*Your goal*.
All records must be restated word for word.

Data records
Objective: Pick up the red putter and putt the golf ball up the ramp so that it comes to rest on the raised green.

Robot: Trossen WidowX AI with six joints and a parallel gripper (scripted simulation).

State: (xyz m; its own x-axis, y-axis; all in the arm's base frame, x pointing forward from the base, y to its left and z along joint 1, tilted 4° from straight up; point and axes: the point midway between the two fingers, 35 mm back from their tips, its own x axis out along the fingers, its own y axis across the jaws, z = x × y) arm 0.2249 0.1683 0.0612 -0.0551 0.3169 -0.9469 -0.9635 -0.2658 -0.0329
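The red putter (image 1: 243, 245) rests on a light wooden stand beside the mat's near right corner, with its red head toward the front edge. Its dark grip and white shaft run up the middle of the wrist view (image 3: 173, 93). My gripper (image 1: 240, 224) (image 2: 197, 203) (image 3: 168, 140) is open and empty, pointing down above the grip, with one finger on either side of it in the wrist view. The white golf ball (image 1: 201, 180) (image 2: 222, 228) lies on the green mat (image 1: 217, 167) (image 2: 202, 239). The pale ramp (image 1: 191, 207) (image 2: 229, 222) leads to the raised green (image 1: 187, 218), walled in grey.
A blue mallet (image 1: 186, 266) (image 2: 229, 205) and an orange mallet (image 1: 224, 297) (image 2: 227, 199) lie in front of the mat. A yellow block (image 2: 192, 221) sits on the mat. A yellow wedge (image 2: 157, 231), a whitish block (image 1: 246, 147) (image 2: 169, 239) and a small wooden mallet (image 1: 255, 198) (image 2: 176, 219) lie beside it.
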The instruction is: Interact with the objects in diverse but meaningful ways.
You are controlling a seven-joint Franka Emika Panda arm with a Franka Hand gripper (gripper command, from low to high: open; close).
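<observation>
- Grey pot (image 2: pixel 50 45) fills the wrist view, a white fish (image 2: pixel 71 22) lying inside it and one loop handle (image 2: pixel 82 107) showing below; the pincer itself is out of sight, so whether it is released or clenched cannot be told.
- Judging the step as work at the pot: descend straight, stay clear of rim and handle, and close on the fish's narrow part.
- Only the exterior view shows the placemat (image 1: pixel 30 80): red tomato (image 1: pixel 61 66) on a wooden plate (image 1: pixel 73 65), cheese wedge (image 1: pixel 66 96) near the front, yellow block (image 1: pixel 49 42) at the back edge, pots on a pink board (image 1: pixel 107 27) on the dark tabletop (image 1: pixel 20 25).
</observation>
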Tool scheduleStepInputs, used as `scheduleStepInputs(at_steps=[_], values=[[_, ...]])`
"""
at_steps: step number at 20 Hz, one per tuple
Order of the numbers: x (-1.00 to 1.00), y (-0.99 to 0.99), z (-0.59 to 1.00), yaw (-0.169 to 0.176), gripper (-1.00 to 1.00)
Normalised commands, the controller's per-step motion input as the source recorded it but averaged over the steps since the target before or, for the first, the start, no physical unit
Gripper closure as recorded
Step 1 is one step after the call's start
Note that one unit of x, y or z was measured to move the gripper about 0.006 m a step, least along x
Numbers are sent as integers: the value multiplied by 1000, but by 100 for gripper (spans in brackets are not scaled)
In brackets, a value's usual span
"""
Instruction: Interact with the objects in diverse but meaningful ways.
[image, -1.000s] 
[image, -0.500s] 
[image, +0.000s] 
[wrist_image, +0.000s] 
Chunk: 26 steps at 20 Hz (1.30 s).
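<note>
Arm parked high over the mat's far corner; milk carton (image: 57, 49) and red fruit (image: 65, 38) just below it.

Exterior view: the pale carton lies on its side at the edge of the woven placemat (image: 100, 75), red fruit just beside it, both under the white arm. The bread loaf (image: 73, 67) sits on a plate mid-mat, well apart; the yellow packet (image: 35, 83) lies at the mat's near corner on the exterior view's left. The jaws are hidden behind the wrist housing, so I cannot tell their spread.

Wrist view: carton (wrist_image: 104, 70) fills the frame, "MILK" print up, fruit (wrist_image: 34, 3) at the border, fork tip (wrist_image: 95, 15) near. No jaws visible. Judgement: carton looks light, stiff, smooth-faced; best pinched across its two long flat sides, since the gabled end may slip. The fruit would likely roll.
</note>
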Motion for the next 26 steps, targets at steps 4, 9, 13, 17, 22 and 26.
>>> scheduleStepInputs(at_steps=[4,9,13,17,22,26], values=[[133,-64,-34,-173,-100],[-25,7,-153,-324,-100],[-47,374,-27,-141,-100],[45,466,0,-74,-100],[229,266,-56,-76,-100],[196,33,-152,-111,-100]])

*Reply*.
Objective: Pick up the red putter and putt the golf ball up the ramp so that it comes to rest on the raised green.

Robot: Trossen WidowX AI with six joints and a parallel gripper (scripted simulation).

State: (xyz m; its own x-axis, y-axis; all in the arm's base frame, x pointing forward from the base, y to its left and z along joint 1, tilted 4° from straight up; point and axes: the point midway between the two fingers, 35 mm back from their tips, its own x axis out along the fingers, its own y axis across the jaws, z = x × y) arm 0.2249 0.1683 0.0612 -0.0551 0.3169 -0.9469 -0.9635 -0.2658 -0.0329
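The red putter (image 1: 243, 245) rests on a light wooden stand beside the mat's near right corner, with its red head toward the front edge. Its dark grip and white shaft run up the middle of the wrist view (image 3: 173, 93). My gripper (image 1: 240, 224) (image 2: 197, 203) (image 3: 168, 140) is open and empty, pointing down above the grip, with one finger on either side of it in the wrist view. The white golf ball (image 1: 201, 180) (image 2: 222, 228) lies on the green mat (image 1: 217, 167) (image 2: 202, 239). The pale ramp (image 1: 191, 207) (image 2: 229, 222) leads to the raised green (image 1: 187, 218), walled in grey.
A blue mallet (image 1: 186, 266) (image 2: 229, 205) and an orange mallet (image 1: 224, 297) (image 2: 227, 199) lie in front of the mat. A yellow block (image 2: 192, 221) sits on the mat. A yellow wedge (image 2: 157, 231), a whitish block (image 1: 246, 147) (image 2: 169, 239) and a small wooden mallet (image 1: 255, 198) (image 2: 176, 219) lie beside it.
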The instruction is: Interact with the objects in diverse but meaningful ways.
You are controlling a seven-joint Franka Emika Panda arm with a Franka Hand gripper (gripper command, from low to high: open; close).
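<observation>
- Grey pot (image 2: pixel 50 45) fills the wrist view, a white fish (image 2: pixel 71 22) lying inside it and one loop handle (image 2: pixel 82 107) showing below; the pincer itself is out of sight, so whether it is released or clenched cannot be told.
- Judging the step as work at the pot: descend straight, stay clear of rim and handle, and close on the fish's narrow part.
- Only the exterior view shows the placemat (image 1: pixel 30 80): red tomato (image 1: pixel 61 66) on a wooden plate (image 1: pixel 73 65), cheese wedge (image 1: pixel 66 96) near the front, yellow block (image 1: pixel 49 42) at the back edge, pots on a pink board (image 1: pixel 107 27) on the dark tabletop (image 1: pixel 20 25).
</observation>
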Tool scheduleStepInputs, used as `scheduleStepInputs(at_steps=[_], values=[[_, ...]])`
"""
at_steps: step number at 20 Hz, one per tuple
Order of the numbers: x (-1.00 to 1.00), y (-0.99 to 0.99), z (-0.59 to 1.00), yaw (-0.169 to 0.176), gripper (-1.00 to 1.00)
Normalised commands, the controller's per-step motion input as the source recorded it but averaged over the steps since the target before or, for the first, the start, no physical unit
Gripper closure as recorded
Step 1 is one step after the call's start
Note that one unit of x, y or z was measured to move the gripper about 0.006 m a step, least along x
Numbers are sent as integers: the value multiplied by 1000, but by 100 for gripper (spans in brackets are not scaled)
In brackets, a value's usual span
"""
Instruction: Interact with the objects in diverse but meaningful ways.
[image, -1.000s] 
[image, -0.500s] 
[image, +0.000s] 
[wrist_image, +0.000s] 
Chunk: 26 steps at 20 Hz (1.30 s).
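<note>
Arm parked high over the mat's far corner; milk carton (image: 57, 49) and red fruit (image: 65, 38) just below it.

Exterior view: the pale carton lies on its side at the edge of the woven placemat (image: 100, 75), red fruit just beside it, both under the white arm. The bread loaf (image: 73, 67) sits on a plate mid-mat, well apart; the yellow packet (image: 35, 83) lies at the mat's near corner on the exterior view's left. The jaws are hidden behind the wrist housing, so I cannot tell their spread.

Wrist view: carton (wrist_image: 104, 70) fills the frame, "MILK" print up, fruit (wrist_image: 34, 3) at the border, fork tip (wrist_image: 95, 15) near. No jaws visible. Judgement: carton looks light, stiff, smooth-faced; best pinched across its two long flat sides, since the gabled end may slip. The fruit would likely roll.
</note>
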Motion for the next 26 steps, targets at steps 4, 9, 13, 17, 22 and 26.
>>> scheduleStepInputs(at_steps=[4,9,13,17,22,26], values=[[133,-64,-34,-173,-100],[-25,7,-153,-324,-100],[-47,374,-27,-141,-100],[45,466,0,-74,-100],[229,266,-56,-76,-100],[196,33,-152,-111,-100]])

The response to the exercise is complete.